* TO DO: Take from the data every line in which the word "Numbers" is found.

[Data items]
□ □ □ □

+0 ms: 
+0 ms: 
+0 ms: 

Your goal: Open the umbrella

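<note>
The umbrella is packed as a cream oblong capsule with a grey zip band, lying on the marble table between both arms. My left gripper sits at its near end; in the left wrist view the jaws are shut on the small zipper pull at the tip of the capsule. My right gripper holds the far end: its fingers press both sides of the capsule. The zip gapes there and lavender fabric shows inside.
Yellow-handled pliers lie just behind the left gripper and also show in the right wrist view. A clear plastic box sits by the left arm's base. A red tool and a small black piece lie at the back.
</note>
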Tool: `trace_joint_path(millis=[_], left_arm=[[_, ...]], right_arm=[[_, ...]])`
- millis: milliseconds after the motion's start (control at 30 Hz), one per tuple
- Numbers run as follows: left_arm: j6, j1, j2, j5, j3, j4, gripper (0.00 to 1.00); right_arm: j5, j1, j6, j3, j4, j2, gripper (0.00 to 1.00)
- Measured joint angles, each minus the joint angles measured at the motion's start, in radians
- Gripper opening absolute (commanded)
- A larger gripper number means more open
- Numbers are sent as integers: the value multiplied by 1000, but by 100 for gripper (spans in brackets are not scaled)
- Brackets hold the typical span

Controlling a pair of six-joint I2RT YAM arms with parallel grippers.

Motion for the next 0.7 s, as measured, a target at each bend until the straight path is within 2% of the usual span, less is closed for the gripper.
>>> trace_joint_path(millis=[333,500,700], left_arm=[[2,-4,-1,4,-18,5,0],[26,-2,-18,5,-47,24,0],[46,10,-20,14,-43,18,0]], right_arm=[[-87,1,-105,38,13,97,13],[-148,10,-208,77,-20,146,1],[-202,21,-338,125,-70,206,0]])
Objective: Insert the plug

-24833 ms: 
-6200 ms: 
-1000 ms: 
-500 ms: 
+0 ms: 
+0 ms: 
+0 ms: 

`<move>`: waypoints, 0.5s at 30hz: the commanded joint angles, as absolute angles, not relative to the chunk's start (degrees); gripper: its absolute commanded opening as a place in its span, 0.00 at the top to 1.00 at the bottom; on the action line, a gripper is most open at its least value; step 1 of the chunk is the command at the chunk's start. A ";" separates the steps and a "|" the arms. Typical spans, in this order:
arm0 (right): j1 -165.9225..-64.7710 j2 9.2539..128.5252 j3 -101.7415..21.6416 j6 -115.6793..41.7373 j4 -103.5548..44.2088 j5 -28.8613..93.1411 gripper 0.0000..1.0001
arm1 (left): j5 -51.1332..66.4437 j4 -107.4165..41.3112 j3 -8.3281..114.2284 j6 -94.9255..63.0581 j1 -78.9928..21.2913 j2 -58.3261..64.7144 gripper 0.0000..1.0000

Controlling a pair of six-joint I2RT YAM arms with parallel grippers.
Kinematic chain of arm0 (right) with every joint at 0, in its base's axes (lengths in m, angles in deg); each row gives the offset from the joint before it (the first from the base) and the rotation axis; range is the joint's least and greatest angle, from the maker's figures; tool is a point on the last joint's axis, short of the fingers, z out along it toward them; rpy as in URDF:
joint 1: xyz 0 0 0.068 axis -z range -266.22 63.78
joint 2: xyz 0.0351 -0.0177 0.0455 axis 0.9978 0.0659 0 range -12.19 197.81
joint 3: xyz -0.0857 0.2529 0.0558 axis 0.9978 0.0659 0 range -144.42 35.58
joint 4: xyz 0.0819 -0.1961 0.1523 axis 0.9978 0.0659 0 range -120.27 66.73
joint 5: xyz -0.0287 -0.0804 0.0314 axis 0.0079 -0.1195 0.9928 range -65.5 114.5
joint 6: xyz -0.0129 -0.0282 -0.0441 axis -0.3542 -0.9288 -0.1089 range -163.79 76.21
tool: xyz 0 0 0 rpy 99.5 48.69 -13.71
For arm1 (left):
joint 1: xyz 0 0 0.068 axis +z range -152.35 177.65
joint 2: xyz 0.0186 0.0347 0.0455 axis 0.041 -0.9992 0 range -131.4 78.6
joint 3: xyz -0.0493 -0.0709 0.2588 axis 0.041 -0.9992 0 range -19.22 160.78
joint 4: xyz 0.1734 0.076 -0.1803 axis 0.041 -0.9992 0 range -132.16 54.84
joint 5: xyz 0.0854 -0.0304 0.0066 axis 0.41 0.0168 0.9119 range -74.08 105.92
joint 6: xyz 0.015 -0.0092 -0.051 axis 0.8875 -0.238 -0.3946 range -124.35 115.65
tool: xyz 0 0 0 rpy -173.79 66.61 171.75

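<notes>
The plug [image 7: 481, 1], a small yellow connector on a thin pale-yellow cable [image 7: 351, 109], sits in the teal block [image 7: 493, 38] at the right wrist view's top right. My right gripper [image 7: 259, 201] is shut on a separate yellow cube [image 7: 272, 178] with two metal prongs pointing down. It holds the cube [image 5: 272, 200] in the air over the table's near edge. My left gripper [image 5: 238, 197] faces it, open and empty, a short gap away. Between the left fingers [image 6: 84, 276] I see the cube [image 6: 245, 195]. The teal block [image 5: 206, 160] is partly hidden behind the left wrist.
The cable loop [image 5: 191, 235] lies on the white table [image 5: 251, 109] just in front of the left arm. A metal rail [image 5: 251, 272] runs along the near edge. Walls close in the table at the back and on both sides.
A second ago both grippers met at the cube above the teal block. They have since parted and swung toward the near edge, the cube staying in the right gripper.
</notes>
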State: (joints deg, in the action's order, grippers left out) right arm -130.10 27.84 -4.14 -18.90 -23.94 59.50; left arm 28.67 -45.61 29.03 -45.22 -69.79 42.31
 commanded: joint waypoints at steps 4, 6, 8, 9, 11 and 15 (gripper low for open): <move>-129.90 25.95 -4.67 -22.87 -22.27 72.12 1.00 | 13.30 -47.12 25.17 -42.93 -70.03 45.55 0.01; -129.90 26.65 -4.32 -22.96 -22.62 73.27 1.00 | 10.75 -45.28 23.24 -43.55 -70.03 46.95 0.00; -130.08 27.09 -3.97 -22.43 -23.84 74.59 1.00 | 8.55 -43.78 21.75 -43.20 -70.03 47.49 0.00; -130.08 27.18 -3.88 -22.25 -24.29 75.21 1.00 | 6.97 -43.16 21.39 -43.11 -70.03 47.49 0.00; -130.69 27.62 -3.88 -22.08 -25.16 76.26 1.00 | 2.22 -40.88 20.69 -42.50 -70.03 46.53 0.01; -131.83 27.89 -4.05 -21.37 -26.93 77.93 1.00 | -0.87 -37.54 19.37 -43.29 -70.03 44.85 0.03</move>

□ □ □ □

* RESPONSE TO THIS EXERCISE:
- Numbers run as follows: left_arm: j6, j1, j2, j5, j3, j4, gripper (0.00 to 1.00); right_arm: j5, j1, j6, j3, j4, j2, gripper (0.00 to 1.00)
- Numbers are sent as integers: the value multiplied by 1000, but by 100 for gripper (spans in brackets are not scaled)

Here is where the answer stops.